On YouTube
What are Dam and Sham? || Acharya Prashant, on Vedanta (2020)
1.3K views
4 years ago
Suppression (Dam)
Pacification (Sham)
Inner Fire
Passion
Dispassion
Immortality
Tendencies (Vrittis)
Description

Acharya Prashant explains the classic concepts of 'Dam' (suppression) and 'Sham' (pacification). He defines 'Dam' as not encouraging the inner tendencies to take hold of you or consume you further once they have arisen. It is about preventing the fire from being initiated at all. 'Sham', on the other hand, comes into the picture only if 'Dam' has not succeeded. Using the metaphor of a fire, he explains that once the thing has caught fire, 'Sham' is the act of not supporting the fire, not feeding it fuel, but rather dousing it. This inner fire can be of fear, lust, anger, jealousy, possessiveness, or attachment. The speaker points out that often, the inner fire and temperature become quite pleasurable, and people like things 'hot'. In the moment of passion, one does not see that these hot things will eventually reduce one to ashes.
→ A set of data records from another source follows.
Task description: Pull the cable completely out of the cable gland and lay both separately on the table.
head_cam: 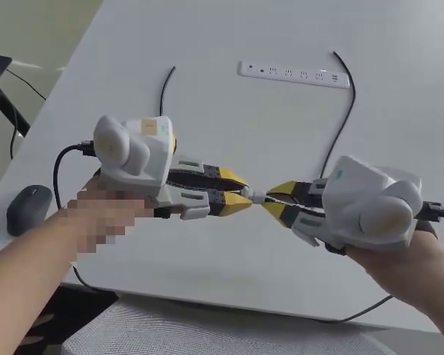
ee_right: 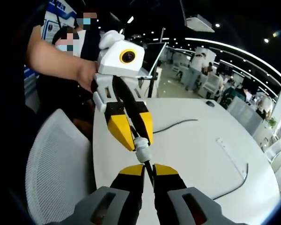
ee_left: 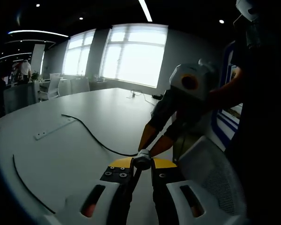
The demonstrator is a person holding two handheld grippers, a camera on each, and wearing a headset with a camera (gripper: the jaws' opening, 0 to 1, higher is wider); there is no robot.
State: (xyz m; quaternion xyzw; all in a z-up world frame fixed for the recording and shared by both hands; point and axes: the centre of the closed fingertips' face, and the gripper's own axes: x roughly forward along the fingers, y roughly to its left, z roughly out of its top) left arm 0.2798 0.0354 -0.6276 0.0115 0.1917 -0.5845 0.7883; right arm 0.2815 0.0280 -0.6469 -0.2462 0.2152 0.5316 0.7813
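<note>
Above the near edge of the table (head_cam: 229, 111), the cable gland (head_cam: 256, 197) is clamped between the tips of the left gripper (head_cam: 246, 200). The black cable (ee_right: 149, 167) leaving it is pinched by the right gripper (head_cam: 269, 200). A straight pull along the gland's axis is called for, with the gland kept steady so that neither grip is twisted loose. The gland is the only holder here, and the cable is judged to be lodged inside it.

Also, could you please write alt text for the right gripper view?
The right gripper, jaws shut on a thin black cable, faces the left gripper, which pinches the white cable gland the cable runs into. Beyond them are a white table and a mesh chair.
</note>
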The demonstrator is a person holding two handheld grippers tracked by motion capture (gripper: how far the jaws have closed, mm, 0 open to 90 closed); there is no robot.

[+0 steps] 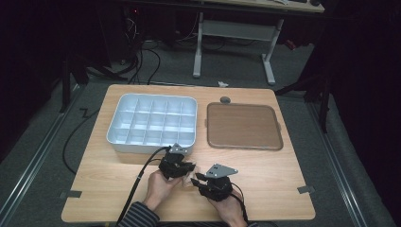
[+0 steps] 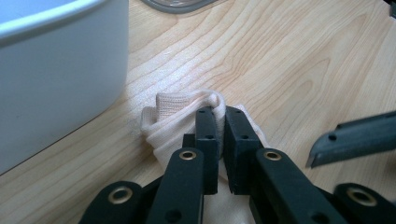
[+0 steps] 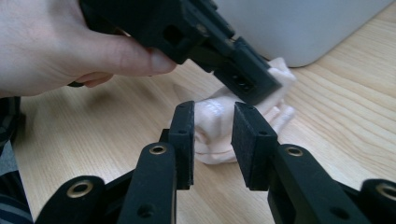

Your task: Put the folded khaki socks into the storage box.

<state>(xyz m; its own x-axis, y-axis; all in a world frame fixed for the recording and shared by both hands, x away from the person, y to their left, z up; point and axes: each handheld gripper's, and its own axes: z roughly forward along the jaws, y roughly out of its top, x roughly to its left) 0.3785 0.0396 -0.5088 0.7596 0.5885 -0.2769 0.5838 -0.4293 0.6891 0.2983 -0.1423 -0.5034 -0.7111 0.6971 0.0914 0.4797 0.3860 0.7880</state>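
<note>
While the left gripper (image 2: pixel 220 114) pinches a fold of the pale sock (image 2: pixel 173 119) with its fingers closed tight on the cloth, the right gripper (image 3: pixel 213 140) faces it with its fingers parted, a gap between the pads and the sock's other end (image 3: pixel 215 128) lying just beyond and between them, untouched as far as the right gripper view shows. The sock rests bunched on the worktop (image 1: pixel 265 165), near its front edge, just in front of the white divided tray (image 1: pixel 152 120). From above, the two grippers meet nose to nose over it, left gripper (image 1: pixel 182 166) and right gripper (image 1: pixel 202 178) nearly touching. A brown board (image 1: pixel 243 126) lies to the right of the tray, well apart from the hands. The left hand (image 3: pixel 56 46) wraps its gripper's body.
</note>
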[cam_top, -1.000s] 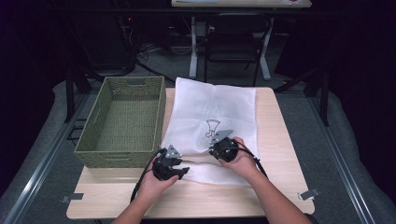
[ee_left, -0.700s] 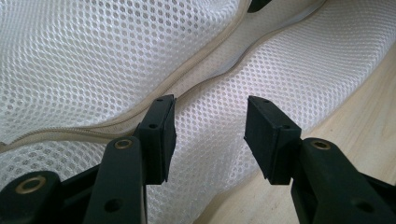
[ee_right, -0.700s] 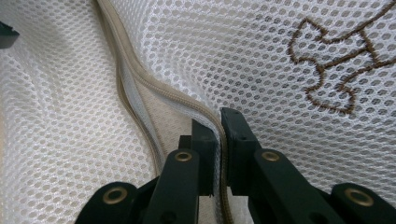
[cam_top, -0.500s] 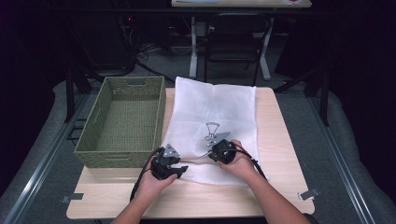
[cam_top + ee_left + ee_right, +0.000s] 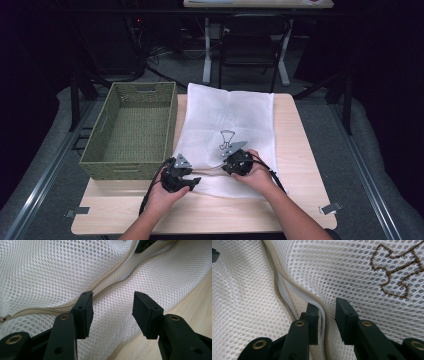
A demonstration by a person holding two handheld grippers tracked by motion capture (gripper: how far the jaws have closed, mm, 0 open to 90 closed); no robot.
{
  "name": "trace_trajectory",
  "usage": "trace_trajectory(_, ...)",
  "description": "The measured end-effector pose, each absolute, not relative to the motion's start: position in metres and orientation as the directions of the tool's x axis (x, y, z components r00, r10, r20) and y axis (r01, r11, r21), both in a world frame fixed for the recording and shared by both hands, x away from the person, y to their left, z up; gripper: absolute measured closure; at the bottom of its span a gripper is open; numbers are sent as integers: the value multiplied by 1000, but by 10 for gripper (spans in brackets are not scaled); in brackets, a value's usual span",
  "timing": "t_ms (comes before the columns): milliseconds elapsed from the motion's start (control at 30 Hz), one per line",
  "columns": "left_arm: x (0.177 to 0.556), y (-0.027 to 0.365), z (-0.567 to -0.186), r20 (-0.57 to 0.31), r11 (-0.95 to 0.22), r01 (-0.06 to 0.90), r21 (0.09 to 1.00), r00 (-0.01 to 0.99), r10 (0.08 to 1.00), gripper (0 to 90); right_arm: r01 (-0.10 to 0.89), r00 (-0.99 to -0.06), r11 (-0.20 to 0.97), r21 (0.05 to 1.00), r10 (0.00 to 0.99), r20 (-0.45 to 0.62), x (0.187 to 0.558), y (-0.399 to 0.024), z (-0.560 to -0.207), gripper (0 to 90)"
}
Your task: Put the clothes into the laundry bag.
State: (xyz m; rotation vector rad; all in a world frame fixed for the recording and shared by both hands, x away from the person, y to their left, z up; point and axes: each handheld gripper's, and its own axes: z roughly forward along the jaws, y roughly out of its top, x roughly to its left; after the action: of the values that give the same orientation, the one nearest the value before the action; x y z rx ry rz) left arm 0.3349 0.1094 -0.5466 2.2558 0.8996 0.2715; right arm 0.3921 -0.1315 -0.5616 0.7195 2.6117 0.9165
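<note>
- Here a white mesh bag (image 5: 227,135) lies flat on the table (image 5: 295,165), just right of the green basket (image 5: 132,130), its near edge toward the person.
- The left gripper (image 5: 112,312) sits at the bag's near left corner; its fingers (image 5: 83,312) stand spread over the mesh, one beside the zipper (image 5: 105,280), pinching nothing.
- The right gripper (image 5: 327,317) rests on the bag's near edge, right of the left gripper and just below the bag's brown embroidered mark (image 5: 397,270).
- Its fingers (image 5: 345,320) have just been opening; they now stand slightly apart with the zipper seam (image 5: 294,287) running between them, not squeezed.
- In the high view both grippers (image 5: 180,175) (image 5: 235,161) are close together.
</note>
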Motion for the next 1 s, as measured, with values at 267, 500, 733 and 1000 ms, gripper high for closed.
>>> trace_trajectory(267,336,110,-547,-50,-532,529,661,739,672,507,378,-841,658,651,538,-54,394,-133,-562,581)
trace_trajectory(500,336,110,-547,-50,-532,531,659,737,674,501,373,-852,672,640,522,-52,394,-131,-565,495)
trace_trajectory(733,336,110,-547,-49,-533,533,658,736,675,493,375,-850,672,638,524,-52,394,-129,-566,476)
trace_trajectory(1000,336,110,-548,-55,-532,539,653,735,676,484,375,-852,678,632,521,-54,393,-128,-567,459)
He urges the listener to outsmart time; instead of waiting 20 years for time to show the destructive outcome, one should see it today. He suggests visualizing one's own body and all 'hot things' at the crematorium to understand their transient and destructive nature. Before the external fire of the pyre consumes the body, most people are already internally charred and destroyed by the inner fire of their passions. 'Sham' is about dealing with this inner fire properly. The scriptures say that if you have put out the inner fire, you become immortal, irrespective of what happens to your body. Your body will indeed burn, but you will be immortal. Conversely, you are already dead if there is a fire raging within. Therefore, 'Sham' is about putting out the inner fire and is adjacent to dispassion.